Patrick J. McGovern (left), Chairman of the Chairmen’s Committee and of International Data Group, congratulates Rex Peterson of the State of Missouri Dept. of Health (www.health.state.mo.us) on being nominated for a 1998 Computerworld Smithsonian Award.

Using the Web to Improve Public Health Awareness

At the Missouri Dept. of Health, one of our major goals is to speed the identification of potential health threats and their impact on state residents. We have found that information technology can play a strong role in responding to new public health problems and challenges. Specifically, we need to improve reporting of major diseases and health risks from a variety of sources, including medical providers, laboratories, and public health agencies. We must more effectively communicate up-to-the-minute data regarding major changes in health conditions such as the spread of new contagions or identification of abnormal susceptibility among state residents.

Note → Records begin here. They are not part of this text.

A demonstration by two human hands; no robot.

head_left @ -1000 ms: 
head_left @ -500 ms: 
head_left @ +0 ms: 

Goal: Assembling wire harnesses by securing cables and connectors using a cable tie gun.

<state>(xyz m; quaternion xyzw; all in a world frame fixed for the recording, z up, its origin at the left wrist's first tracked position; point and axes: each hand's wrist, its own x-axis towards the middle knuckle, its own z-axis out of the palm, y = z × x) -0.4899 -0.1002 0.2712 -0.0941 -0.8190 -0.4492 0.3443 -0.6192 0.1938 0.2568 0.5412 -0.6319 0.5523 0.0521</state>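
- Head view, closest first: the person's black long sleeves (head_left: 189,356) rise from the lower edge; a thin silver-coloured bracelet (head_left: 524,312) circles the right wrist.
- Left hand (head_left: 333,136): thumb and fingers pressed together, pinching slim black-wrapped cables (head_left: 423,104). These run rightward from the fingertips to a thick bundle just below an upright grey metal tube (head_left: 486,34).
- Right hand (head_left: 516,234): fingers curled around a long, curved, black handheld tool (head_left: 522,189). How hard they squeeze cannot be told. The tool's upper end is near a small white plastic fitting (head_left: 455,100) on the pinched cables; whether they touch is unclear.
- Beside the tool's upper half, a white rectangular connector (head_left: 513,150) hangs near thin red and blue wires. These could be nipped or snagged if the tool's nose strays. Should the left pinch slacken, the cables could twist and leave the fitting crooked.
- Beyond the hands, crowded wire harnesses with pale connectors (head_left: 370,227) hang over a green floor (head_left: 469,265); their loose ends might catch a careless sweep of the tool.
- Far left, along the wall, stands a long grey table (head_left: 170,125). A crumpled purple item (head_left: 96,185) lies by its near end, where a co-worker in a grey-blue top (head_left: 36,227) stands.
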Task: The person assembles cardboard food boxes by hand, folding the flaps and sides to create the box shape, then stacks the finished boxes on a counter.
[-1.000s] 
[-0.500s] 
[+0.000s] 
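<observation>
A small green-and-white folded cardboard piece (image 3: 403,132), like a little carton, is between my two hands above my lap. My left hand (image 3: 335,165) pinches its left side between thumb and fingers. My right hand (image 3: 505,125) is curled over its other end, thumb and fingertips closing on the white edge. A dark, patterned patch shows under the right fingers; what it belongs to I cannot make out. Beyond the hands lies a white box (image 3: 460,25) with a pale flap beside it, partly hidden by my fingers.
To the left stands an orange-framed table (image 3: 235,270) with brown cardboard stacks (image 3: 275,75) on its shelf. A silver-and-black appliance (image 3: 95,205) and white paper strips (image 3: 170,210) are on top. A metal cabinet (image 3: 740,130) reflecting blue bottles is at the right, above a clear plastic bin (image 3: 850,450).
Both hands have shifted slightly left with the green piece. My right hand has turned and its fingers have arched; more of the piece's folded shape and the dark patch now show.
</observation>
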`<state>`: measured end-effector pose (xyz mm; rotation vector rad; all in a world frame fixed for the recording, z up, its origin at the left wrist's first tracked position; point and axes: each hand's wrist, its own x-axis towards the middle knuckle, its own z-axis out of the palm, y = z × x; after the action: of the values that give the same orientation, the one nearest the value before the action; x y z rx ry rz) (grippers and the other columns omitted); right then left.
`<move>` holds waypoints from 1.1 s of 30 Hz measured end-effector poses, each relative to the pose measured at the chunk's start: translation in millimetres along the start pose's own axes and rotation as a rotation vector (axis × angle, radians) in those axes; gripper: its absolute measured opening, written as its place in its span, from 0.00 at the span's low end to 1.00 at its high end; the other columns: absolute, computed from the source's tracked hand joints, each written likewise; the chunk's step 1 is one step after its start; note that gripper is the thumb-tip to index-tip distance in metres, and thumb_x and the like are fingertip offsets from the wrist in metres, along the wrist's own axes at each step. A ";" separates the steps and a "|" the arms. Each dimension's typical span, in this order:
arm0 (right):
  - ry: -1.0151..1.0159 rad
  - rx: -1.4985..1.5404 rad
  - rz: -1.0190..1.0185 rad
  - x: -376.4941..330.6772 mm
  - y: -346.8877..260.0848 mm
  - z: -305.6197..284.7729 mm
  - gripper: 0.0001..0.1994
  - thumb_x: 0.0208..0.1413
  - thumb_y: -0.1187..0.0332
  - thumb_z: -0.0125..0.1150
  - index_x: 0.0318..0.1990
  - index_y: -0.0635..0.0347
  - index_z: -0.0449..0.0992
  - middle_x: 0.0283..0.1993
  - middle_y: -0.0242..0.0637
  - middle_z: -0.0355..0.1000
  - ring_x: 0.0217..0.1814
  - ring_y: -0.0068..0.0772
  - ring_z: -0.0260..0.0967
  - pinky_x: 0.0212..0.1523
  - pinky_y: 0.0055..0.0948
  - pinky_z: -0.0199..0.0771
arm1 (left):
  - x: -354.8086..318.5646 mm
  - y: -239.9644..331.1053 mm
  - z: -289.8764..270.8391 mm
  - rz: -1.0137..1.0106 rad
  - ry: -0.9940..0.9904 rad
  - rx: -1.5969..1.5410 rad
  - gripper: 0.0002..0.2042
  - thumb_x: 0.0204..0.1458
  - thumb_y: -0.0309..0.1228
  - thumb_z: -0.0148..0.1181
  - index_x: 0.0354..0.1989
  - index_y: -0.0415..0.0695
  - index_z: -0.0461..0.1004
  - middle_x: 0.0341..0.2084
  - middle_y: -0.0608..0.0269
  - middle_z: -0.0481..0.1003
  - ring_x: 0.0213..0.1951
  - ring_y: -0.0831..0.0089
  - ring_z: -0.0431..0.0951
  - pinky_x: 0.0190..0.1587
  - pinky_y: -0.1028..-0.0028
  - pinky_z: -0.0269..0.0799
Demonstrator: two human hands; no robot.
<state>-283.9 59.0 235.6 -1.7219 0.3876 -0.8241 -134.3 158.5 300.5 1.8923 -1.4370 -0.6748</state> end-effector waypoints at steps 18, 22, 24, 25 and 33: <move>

The major hurdle is integrating diverse sources of information and universally communicating it. For instance, this is especially critical when new strains of flu or antibiotic-resistant microbes appear. Until recently, that was difficult, if not impossible to do since, within the state health department alone, there were over 60 different standalone computer systems serving individual health programs, running on a variety of platforms. It was hard enough sharing this information internally, even more difficult providing the data to agencies at the county level.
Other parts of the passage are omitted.